Re: Automatically sizing the IO worker pool - Mailing list pgsql-hackers

From Thomas Munro
Subject Re: Automatically sizing the IO worker pool
Date
Msg-id CA+hUKGJi6L2ftuTiKw2W4AAah6Uivs4JGiq58A7MjePbXpc4BA@mail.gmail.com
Whole thread Raw
In response to Re: Automatically sizing the IO worker pool  (Andres Freund <andres@anarazel.de>)
Responses Re: Automatically sizing the IO worker pool
Re: Automatically sizing the IO worker pool
List pgsql-hackers
On Wed, Apr 8, 2026 at 7:01 AM Andres Freund <andres@anarazel.de> wrote:
> The if (worker == -1) is done for every to be submitted IO.  If there are no
> idle workers, we'd redo the pgaio_worker_choose_idle() every time.  ISTM it
> should just be:
>
>                 for (int i = 0; i < num_staged_ios; ++i)
>                 {
>                         Assert(!pgaio_worker_needs_synchronous_execution(staged_ios[i]));
>                         if (!pgaio_worker_submission_queue_insert(staged_ios[i]))
>                         {
>                                 /*
>                                  * Do the rest synchronously.

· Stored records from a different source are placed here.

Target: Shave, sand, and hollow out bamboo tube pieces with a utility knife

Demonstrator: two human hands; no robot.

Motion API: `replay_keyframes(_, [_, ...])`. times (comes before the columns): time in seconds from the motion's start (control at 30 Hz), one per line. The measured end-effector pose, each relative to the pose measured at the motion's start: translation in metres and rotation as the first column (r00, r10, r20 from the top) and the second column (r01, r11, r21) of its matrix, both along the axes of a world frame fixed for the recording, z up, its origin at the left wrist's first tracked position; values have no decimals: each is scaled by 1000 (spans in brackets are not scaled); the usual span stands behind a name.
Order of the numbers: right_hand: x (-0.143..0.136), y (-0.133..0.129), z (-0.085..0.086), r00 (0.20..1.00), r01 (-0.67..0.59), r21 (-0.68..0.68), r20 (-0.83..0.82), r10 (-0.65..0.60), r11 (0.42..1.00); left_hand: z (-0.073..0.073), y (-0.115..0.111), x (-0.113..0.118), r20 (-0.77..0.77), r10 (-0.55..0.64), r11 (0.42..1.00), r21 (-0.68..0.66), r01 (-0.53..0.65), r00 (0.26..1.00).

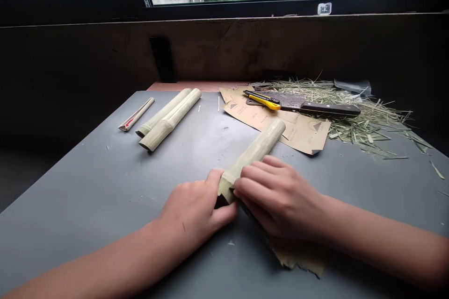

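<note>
A pale split piece of bamboo (254,148) slants away from me on the grey table. My left hand (199,203) grips its near end, thumb and fingers closed round it. Pressed against the near right edge of the bamboo is my right hand (277,191), its fingers closed on a torn piece of sandpaper (301,258). The sandpaper's brown, ragged end hangs out below that hand; the part under the fingers is mostly hidden.
Two split bamboo pieces (171,120) and a thinner one with a red mark (137,113) lie at the far left. Brown printed sheets (305,135), a yellow box cutter (263,99), a cleaver (329,108) and a heap of shavings (372,117) lie far right, below the window.
</note>
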State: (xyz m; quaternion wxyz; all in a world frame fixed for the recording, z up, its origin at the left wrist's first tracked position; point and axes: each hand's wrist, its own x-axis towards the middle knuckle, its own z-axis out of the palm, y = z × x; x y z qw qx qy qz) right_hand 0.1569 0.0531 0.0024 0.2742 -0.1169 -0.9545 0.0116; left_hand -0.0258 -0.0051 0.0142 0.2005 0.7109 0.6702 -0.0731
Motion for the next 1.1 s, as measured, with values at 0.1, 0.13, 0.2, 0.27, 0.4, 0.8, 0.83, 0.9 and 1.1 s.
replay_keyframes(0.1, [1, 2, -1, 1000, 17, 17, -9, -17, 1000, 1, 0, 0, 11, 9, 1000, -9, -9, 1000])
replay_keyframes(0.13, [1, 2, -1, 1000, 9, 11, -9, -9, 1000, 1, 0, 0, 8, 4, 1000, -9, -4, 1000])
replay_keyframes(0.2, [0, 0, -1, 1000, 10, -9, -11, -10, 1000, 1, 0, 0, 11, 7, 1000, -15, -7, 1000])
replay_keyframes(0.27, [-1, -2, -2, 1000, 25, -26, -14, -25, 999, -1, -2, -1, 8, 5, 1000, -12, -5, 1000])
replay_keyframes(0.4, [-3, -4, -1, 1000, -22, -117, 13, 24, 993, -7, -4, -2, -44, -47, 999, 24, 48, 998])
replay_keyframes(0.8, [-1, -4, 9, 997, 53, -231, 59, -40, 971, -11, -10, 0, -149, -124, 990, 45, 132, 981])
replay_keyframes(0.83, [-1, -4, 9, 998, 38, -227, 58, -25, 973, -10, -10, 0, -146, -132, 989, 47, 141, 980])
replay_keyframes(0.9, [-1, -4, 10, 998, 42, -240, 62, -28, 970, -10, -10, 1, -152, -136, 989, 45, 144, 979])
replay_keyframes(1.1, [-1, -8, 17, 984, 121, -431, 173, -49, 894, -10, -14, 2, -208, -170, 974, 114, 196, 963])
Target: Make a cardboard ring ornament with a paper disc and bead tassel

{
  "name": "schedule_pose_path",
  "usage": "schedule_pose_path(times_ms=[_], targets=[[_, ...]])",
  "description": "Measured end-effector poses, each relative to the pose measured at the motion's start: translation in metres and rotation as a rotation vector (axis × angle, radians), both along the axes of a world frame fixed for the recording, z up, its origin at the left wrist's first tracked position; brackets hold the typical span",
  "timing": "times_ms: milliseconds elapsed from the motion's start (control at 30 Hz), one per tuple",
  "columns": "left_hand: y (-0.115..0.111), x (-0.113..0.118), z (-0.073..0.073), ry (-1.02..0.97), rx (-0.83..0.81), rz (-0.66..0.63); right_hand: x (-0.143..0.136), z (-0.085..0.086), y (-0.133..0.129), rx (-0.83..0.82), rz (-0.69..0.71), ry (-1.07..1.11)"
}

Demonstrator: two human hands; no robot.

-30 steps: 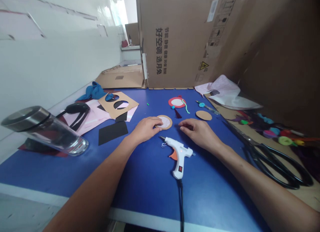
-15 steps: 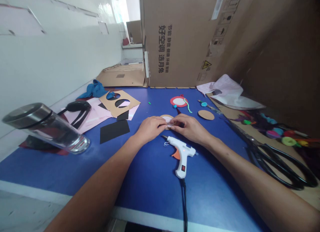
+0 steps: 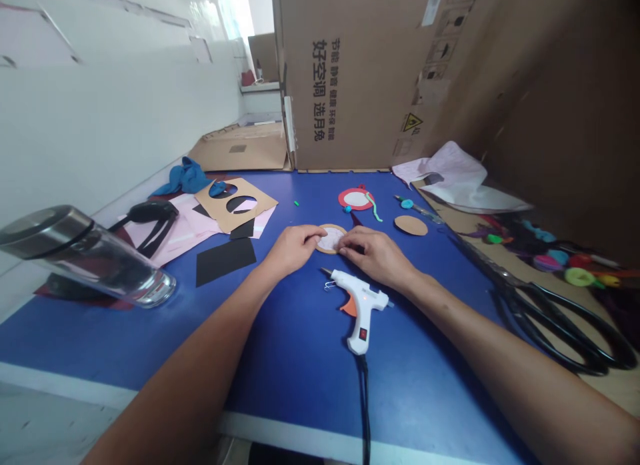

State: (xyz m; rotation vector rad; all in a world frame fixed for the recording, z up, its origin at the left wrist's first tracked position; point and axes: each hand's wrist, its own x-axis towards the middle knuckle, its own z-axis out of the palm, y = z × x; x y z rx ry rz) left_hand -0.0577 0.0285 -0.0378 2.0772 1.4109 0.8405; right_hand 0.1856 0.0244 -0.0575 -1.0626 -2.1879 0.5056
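Note:
A round cardboard disc (image 3: 329, 251) with a white paper circle (image 3: 331, 238) on its face lies between my two hands. My left hand (image 3: 294, 249) pinches the disc's left edge, thumb and fingers together. At the right edge, the curled fingers of my right hand (image 3: 376, 253) grip the same disc. Just below them a white hot glue gun (image 3: 364, 308) with an orange trigger rests on its side, its nozzle towards the disc. Beyond my right hand are a plain cardboard disc (image 3: 411, 225) and a red ring with a white centre (image 3: 357, 199).
On the left stand a glass bottle (image 3: 115, 268) and, behind it, black paper (image 3: 226, 261) and cardboard with round holes (image 3: 220, 216). Large black scissors (image 3: 555, 318) lie on the right. A big cardboard box (image 3: 370, 85) walls off the back of the blue table (image 3: 295, 358).
My hands have drawn apart to the disc's opposite edges, so more of the white paper circle shows. The whole view has shifted slightly.

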Motion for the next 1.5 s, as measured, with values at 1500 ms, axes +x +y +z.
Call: schedule_pose_path(times_ms=[1500], targets=[[0.013, -0.009, -0.021, 0.105, 0.238, -0.263, 0.011, -0.003, 0.008, 0.055, 0.066, 0.045]])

If the queue is full, give up
>                                  * and do the rest synchronously. We're holding an exclusive
>                                  * lock on the queue so nothing can consume entries.
>                                  */
>                                 synchronous_ios = &staged_ios[i];
>                                 nsync = (num_staged_ios - i);
>
>                                 break;
>                         }
>                 }
>
>                 /* Choose one worker to wake for this batch. */
>                 if (worker == -1)
>                         worker = pgaio_worker_choose_idle(-1);

Well I didn't want to wake a worker if we'd failed to enqueue
anything.  Ahh, I could put it there and test nsync.  Or I guess I
could just do it anyway.  Considering that.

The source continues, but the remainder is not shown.